What you have to do: Omit every picture and return the rest of the data unaltered.

Data block:

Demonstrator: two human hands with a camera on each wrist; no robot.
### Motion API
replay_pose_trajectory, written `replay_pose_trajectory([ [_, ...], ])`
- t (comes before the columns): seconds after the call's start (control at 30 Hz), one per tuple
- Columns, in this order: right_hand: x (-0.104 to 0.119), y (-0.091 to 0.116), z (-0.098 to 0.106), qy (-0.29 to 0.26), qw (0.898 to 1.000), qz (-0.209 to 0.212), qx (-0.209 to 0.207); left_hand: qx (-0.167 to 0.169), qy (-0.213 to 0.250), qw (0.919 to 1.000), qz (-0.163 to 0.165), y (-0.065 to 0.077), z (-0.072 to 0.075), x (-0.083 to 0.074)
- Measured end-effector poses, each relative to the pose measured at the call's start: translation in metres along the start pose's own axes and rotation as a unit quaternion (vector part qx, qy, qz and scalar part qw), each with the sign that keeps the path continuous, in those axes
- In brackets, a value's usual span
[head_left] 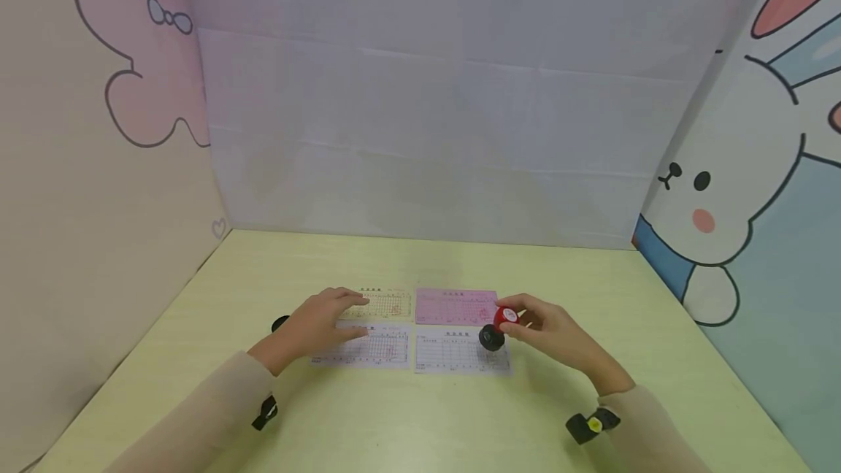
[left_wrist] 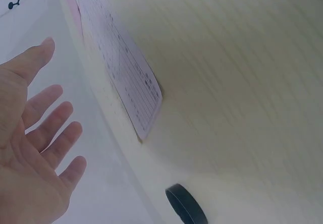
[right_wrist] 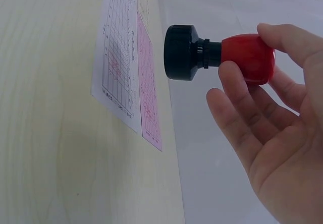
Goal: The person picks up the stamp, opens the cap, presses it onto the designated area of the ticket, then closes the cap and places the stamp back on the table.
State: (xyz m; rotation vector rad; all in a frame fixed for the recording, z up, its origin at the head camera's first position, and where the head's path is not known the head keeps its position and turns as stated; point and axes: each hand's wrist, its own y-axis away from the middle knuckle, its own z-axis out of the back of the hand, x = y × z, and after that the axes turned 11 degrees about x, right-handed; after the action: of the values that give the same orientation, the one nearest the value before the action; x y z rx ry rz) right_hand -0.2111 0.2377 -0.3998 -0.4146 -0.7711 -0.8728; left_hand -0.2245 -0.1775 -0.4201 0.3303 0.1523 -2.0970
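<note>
My right hand (head_left: 558, 334) grips a stamp by its red handle (right_wrist: 247, 57), thumb and fingers around it. The black base (right_wrist: 180, 52) points down toward the table and overlaps the right-hand white form (head_left: 447, 358) in the head view. Behind that form lies a pink form (head_left: 453, 305). Over the left pair of papers hovers my left hand (head_left: 318, 323), fingers spread and holding nothing. It partly hides a yellow form (head_left: 388, 305) and a second white form (head_left: 388, 350). Small red marks show on the printed grids.
A round black cap (left_wrist: 186, 205) lies on the pale wooden table (head_left: 420, 414), left of the papers and partly hidden by the left hand in the head view. A white sheet (head_left: 427, 130) hangs behind the table, and walls with cartoon drawings flank it.
</note>
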Motion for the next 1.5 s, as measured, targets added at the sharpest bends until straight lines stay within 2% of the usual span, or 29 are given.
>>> replay_pose_trajectory([
  [0.17,0.000,0.000,0.000,-0.003,1.000,0.000,0.001,-0.022,0.008,0.9997,0.009,0.013,0.005,0.018],
  [0.33,0.000,0.000,0.000,-0.005,1.000,0.002,0.001,-0.030,0.010,0.9991,0.026,0.027,0.011,0.033],
  [0.63,-0.002,0.001,0.000,-0.004,1.000,0.003,-0.002,-0.022,-0.002,0.9967,0.078,0.048,0.008,0.059],
  [0.9,-0.005,0.002,-0.001,-0.006,1.000,0.006,0.001,0.007,-0.005,0.9955,0.094,0.057,0.009,0.080],
  [1.27,-0.006,0.002,-0.001,-0.005,1.000,0.004,-0.004,0.038,0.009,0.9933,0.108,0.064,0.015,0.090],
  [1.5,-0.005,0.002,-0.001,-0.005,1.000,0.001,0.000,0.041,0.015,0.9930,0.110,0.065,0.016,0.095],
])
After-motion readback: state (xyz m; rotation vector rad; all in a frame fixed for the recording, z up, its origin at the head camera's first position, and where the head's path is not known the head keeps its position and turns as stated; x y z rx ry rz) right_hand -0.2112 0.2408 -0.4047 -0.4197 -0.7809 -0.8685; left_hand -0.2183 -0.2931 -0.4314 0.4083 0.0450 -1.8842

Output for this exercise:
Demonstrator: two human hands with a camera on each wrist; no robot.
### Motion API
replay_pose_trajectory, written `replay_pose_trajectory([ [_, ...], ])`
- t (comes before the columns): seconds after the call's start (control at 30 Hz), one per tuple
- Columns, in this order: right_hand: x (-0.104 to 0.119), y (-0.091 to 0.116), z (-0.098 to 0.106), qy (-0.29 to 0.26), qw (0.898 to 1.000), qz (-0.209 to 0.212), qx (-0.209 to 0.207); left_hand: qx (-0.167 to 0.169), qy (-0.213 to 0.250), qw (0.919 to 1.000), qz (-0.163 to 0.165), y (-0.065 to 0.077), z (-0.072 to 0.075), x (-0.083 to 0.074)
- Measured end-effector poses, each relative to the pose measured at the call's start: translation in metres along the start pose's own axes and rotation as a unit quaternion (vector part qx, qy, qz and scalar part qw), each with the sign that keeps the path continuous, in those axes
- In brackets, a value's usual span
[head_left] 
[left_wrist] 
[right_wrist] 
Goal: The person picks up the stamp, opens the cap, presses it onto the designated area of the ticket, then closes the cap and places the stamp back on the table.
State: (xyz m; rotation vector rad; all in a frame fixed for the recording, z up, its origin at the head camera's first position, and where the head's path is not known the head keeps its position and turns as stated; point and axes: each hand's wrist, its own y-axis away from the middle knuckle, its own z-axis out of the back of the hand, x = y × z, and after that the axes turned 11 degrees about x, right-handed; after the action: of the values that give the same orientation, the one nearest the value before the action; x y z rx ry rz) right_hand -0.2111 0.2377 -0.3998 -0.4146 -0.7711 -0.8728; left_hand -0.2245 -0.1775 -0.4201 0.3303 0.1523 -2.0970
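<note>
My right hand (head_left: 558, 334) grips a stamp by its red handle (right_wrist: 247, 57), thumb and fingers around it. The black base (right_wrist: 180, 52) points down toward the table and overlaps the right-hand white form (head_left: 447, 358) in the head view. Behind that form lies a pink form (head_left: 453, 305). Over the left pair of papers hovers my left hand (head_left: 318, 323), fingers spread and holding nothing. It partly hides a yellow form (head_left: 388, 305) and a second white form (head_left: 388, 350). Small red marks show on the printed grids.
A round black cap (left_wrist: 186, 205) lies on the pale wooden table (head_left: 420, 414), left of the papers and partly hidden by the left hand in the head view. A white sheet (head_left: 427, 130) hangs behind the table, and walls with cartoon drawings flank it.
</note>
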Motion for the next 1.5 s, as measured, targets added at the sharpest bends until straight lines stay within 2% of the usual span, or 29 are given.
>>> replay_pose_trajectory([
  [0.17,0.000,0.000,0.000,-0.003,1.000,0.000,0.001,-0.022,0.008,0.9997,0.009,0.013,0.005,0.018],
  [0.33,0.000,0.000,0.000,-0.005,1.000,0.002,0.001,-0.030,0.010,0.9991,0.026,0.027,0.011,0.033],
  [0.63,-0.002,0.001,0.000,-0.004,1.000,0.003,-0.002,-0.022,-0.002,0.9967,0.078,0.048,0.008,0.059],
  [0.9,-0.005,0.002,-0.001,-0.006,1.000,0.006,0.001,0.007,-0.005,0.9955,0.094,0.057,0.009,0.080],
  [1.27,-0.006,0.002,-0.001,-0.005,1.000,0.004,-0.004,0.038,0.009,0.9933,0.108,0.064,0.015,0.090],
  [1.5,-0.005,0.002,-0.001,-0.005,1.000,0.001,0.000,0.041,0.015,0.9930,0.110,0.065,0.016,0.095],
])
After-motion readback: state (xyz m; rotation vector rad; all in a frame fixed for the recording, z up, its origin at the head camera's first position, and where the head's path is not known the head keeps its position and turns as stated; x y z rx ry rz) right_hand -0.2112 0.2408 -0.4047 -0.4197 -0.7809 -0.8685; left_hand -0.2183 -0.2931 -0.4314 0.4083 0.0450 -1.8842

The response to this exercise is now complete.